--- INPUT ---
:::
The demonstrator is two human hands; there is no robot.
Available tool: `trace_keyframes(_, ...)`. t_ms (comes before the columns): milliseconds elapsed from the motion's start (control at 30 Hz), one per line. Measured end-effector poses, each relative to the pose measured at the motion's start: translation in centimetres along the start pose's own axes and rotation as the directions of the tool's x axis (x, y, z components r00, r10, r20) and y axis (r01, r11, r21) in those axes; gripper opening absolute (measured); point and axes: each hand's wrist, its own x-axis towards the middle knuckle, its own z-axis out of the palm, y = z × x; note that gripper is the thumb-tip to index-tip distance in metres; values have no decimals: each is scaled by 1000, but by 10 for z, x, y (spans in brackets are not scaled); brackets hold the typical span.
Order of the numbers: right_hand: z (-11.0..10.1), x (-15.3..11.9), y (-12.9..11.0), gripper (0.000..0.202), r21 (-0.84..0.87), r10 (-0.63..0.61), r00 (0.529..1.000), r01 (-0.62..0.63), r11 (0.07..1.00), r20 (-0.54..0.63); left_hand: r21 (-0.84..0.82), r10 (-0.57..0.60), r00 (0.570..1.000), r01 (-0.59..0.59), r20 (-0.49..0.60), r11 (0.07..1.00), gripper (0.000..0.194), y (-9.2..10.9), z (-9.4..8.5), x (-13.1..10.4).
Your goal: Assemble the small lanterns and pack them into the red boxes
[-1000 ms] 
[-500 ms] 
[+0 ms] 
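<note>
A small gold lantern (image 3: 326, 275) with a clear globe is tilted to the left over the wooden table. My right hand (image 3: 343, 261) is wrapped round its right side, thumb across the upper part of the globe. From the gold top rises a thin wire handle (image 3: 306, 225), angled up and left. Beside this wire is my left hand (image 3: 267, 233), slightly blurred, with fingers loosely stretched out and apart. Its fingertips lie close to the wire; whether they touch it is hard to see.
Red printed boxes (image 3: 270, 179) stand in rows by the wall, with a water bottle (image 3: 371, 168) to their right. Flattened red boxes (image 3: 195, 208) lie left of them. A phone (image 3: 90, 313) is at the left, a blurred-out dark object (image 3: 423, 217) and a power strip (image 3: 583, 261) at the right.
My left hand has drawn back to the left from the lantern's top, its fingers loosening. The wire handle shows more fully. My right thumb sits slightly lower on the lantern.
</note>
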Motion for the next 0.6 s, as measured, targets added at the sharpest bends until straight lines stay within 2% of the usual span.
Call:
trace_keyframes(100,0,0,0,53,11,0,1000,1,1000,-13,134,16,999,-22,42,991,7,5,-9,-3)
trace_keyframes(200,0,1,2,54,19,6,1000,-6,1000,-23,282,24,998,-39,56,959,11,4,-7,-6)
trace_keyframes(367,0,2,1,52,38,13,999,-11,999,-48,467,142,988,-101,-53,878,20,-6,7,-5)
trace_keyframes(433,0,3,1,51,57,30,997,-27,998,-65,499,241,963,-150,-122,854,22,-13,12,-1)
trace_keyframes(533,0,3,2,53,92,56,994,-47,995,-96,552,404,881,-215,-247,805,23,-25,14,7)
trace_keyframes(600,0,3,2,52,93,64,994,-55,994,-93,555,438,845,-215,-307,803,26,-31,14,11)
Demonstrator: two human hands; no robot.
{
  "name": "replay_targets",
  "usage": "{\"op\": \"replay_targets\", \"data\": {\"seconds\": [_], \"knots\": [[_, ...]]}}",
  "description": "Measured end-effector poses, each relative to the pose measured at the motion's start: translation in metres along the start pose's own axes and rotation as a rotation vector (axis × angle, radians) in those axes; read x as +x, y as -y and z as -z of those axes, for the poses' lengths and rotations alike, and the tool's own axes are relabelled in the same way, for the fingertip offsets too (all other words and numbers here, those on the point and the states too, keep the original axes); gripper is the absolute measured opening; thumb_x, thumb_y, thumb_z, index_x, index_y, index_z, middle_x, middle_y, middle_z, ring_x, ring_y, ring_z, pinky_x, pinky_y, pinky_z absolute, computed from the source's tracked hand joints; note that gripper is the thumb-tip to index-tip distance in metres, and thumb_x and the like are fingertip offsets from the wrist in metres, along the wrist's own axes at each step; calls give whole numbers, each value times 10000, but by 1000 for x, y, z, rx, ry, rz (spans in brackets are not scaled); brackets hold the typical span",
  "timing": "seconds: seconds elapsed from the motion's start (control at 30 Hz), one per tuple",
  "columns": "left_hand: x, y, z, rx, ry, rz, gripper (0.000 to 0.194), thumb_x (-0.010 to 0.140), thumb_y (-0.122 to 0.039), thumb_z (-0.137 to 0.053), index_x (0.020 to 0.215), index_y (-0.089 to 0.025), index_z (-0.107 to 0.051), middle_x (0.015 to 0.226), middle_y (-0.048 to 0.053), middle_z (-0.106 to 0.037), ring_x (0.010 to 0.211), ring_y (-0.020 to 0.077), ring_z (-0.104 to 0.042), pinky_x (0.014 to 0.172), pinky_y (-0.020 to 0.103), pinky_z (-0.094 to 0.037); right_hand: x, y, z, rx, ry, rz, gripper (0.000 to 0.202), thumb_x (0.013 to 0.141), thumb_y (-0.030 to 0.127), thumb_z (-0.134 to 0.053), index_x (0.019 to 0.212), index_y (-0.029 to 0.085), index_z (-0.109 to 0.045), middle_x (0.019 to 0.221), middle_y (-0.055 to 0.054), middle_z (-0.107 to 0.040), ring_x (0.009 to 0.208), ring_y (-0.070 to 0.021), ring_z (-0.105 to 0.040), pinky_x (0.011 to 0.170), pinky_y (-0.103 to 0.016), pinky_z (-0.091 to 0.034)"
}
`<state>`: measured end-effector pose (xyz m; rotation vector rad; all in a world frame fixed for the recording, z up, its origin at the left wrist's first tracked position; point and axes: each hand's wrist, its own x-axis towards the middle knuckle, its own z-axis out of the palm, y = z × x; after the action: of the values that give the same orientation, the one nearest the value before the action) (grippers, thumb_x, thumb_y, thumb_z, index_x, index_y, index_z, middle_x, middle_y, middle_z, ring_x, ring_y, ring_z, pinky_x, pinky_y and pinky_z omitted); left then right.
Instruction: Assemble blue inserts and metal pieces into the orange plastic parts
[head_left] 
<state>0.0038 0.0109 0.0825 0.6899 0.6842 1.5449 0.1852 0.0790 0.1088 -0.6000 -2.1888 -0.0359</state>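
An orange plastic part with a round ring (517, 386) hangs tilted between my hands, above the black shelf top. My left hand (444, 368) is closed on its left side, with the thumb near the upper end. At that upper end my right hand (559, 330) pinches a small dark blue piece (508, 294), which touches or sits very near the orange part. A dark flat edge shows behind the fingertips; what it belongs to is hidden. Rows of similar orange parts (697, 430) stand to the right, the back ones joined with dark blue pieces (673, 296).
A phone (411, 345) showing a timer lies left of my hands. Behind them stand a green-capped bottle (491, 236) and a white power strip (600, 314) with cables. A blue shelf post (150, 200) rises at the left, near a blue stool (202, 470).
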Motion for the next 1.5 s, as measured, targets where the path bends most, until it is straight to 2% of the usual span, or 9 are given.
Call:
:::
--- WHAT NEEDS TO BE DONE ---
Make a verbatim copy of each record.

--- RESULT FOR THIS TASK ---
The demonstrator is two human hands; there is no robot.
Available tool: `trace_keyframes(_, ...)`. t_ms (comes before the columns): milliseconds elapsed from the motion's start (control at 30 Hz), one per line. Measured end-effector poses, each relative to the pose measured at the motion's start: translation in centimetres along the start pose's own axes and rotation as the directions of the tool's x axis (x, y, z components r00, r10, r20) and y axis (r01, r11, r21) in those axes; gripper opening absolute (measured); point and axes: each hand's wrist, its own x-axis towards the middle knuckle, its own z-axis out of the palm, y = z × x; note that gripper is the thumb-tip to index-tip distance in metres; values have no decimals: each is scaled by 1000, but by 10 for z, x, y (spans in brackets are not scaled); brackets hold the typical span.
Order of the numbers: right_hand: z (-11.0..10.1), x (-15.3..11.9), y (-12.9..11.0), gripper (0.000..0.202), r21 (-0.84..0.87), r10 (-0.63..0.61), r00 (0.529..1.000), r01 (-0.62..0.63), r11 (0.07..1.00), r20 (-0.54..0.63); left_hand: r21 (-0.84..0.82), r10 (-0.57..0.60), r00 (0.570..1.000), r01 (-0.59..0.59), r20 (-0.49..0.60), r11 (0.07..1.00), gripper (0.000..0.194), y (-9.2..10.9), z (-9.4..8.5), x (-13.1..10.4).
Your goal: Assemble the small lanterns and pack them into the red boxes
[-1000 ms] 
[-500 ms] 
[+0 ms] 
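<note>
A small gold lantern (image 3: 326, 275) with a clear globe is tilted to the left over the wooden table. My right hand (image 3: 343, 261) is wrapped round its right side, thumb across the upper part of the globe. From the gold top rises a thin wire handle (image 3: 306, 225), angled up and left. Beside this wire is my left hand (image 3: 267, 233), slightly blurred, with fingers loosely stretched out and apart. Its fingertips lie close to the wire; whether they touch it is hard to see.
Red printed boxes (image 3: 270, 179) stand in rows by the wall, with a water bottle (image 3: 371, 168) to their right. Flattened red boxes (image 3: 195, 208) lie left of them. A phone (image 3: 90, 313) is at the left, a blurred-out dark object (image 3: 423, 217) and a power strip (image 3: 583, 261) at the right.
My left hand has drawn back to the left from the lantern's top, its fingers loosening. The wire handle shows more fully. My right thumb sits slightly lower on the lantern.
</note>
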Motion for the next 0.6 s, as measured, targets added at the sharpest bends until straight lines stay within 2% of the usual span.
Call:
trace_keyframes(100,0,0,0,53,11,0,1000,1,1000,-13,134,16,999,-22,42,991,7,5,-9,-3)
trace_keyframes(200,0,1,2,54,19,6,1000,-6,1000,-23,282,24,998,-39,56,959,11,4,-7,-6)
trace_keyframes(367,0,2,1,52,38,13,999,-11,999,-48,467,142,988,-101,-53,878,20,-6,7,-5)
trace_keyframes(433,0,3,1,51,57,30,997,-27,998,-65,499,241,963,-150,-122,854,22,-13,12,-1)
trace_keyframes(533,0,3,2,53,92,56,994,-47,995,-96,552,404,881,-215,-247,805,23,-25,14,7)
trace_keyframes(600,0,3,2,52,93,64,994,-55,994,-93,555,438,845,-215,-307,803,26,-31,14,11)
Demonstrator: two human hands; no robot.
{
  "name": "replay_targets",
  "usage": "{\"op\": \"replay_targets\", \"data\": {\"seconds\": [_], \"knots\": [[_, ...]]}}",
  "description": "Measured end-effector poses, each relative to the pose measured at the motion's start: translation in metres along the start pose's own axes and rotation as a rotation vector (axis × angle, radians) in those axes; read x as +x, y as -y and z as -z of those axes, for the poses' lengths and rotations alike, and the tool's own axes are relabelled in the same way, for the fingertip offsets too (all other words and numbers here, those on the point and the states too, keep the original axes); gripper is the absolute measured opening; thumb_x, thumb_y, thumb_z, index_x, index_y, index_z, middle_x, middle_y, middle_z, ring_x, ring_y, ring_z, pinky_x, pinky_y, pinky_z absolute, computed from the source's tracked hand joints; note that gripper is the thumb-tip to index-tip distance in metres, and thumb_x and the like are fingertip offsets from the wrist in metres, along the wrist's own axes at each step; calls give whole numbers, each value times 10000, but by 1000 for x, y, z, rx, ry, rz (spans in brackets are not scaled); brackets hold the typical span",
  "timing": "seconds: seconds elapsed from the motion's start (control at 30 Hz), one per tuple",
  "columns": "left_hand: x, y, z, rx, ry, rz, gripper (0.000 to 0.194), thumb_x (-0.010 to 0.140), thumb_y (-0.122 to 0.039), thumb_z (-0.137 to 0.053), index_x (0.020 to 0.215), index_y (-0.089 to 0.025), index_z (-0.107 to 0.051), middle_x (0.015 to 0.226), middle_y (-0.048 to 0.053), middle_z (-0.106 to 0.037), ring_x (0.010 to 0.211), ring_y (-0.020 to 0.077), ring_z (-0.104 to 0.042), pinky_x (0.014 to 0.172), pinky_y (-0.020 to 0.103), pinky_z (-0.094 to 0.037); right_hand: x, y, z, rx, ry, rz, gripper (0.000 to 0.202), thumb_x (0.013 to 0.141), thumb_y (-0.030 to 0.127), thumb_z (-0.134 to 0.053), index_x (0.019 to 0.212), index_y (-0.029 to 0.085), index_z (-0.109 to 0.045), middle_x (0.019 to 0.221), middle_y (-0.055 to 0.054), middle_z (-0.107 to 0.040), ring_x (0.009 to 0.208), ring_y (-0.070 to 0.021), ring_z (-0.105 to 0.040), pinky_x (0.011 to 0.170), pinky_y (-0.103 to 0.016), pinky_z (-0.091 to 0.034)"
}
`<state>`: measured end-effector pose (xyz m; rotation vector rad; all in a world frame fixed for the recording, z up, its origin at the left wrist's first tracked position; point and axes: each hand's wrist, its own x-axis towards the middle knuckle, its own z-axis out of the palm, y = z × x; after the action: of the values that give the same orientation, the one nearest the value before the action) (grippers, thumb_x, thumb_y, thumb_z, index_x, index_y, index_z, middle_x, middle_y, middle_z, ring_x, ring_y, ring_z, pinky_x, pinky_y and pinky_z omitted); left then right.
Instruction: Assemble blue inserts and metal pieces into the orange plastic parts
[head_left] 
<state>0.0038 0.0109 0.0825 0.6899 0.6842 1.5449 0.1852 0.0790 0.1088 -0.6000 -2.1888 -0.0359</state>
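An orange plastic part with a round ring (517, 386) hangs tilted between my hands, above the black shelf top. My left hand (444, 368) is closed on its left side, with the thumb near the upper end. At that upper end my right hand (559, 330) pinches a small dark blue piece (508, 294), which touches or sits very near the orange part. A dark flat edge shows behind the fingertips; what it belongs to is hidden. Rows of similar orange parts (697, 430) stand to the right, the back ones joined with dark blue pieces (673, 296).
A phone (411, 345) showing a timer lies left of my hands. Behind them stand a green-capped bottle (491, 236) and a white power strip (600, 314) with cables. A blue shelf post (150, 200) rises at the left, near a blue stool (202, 470).
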Motion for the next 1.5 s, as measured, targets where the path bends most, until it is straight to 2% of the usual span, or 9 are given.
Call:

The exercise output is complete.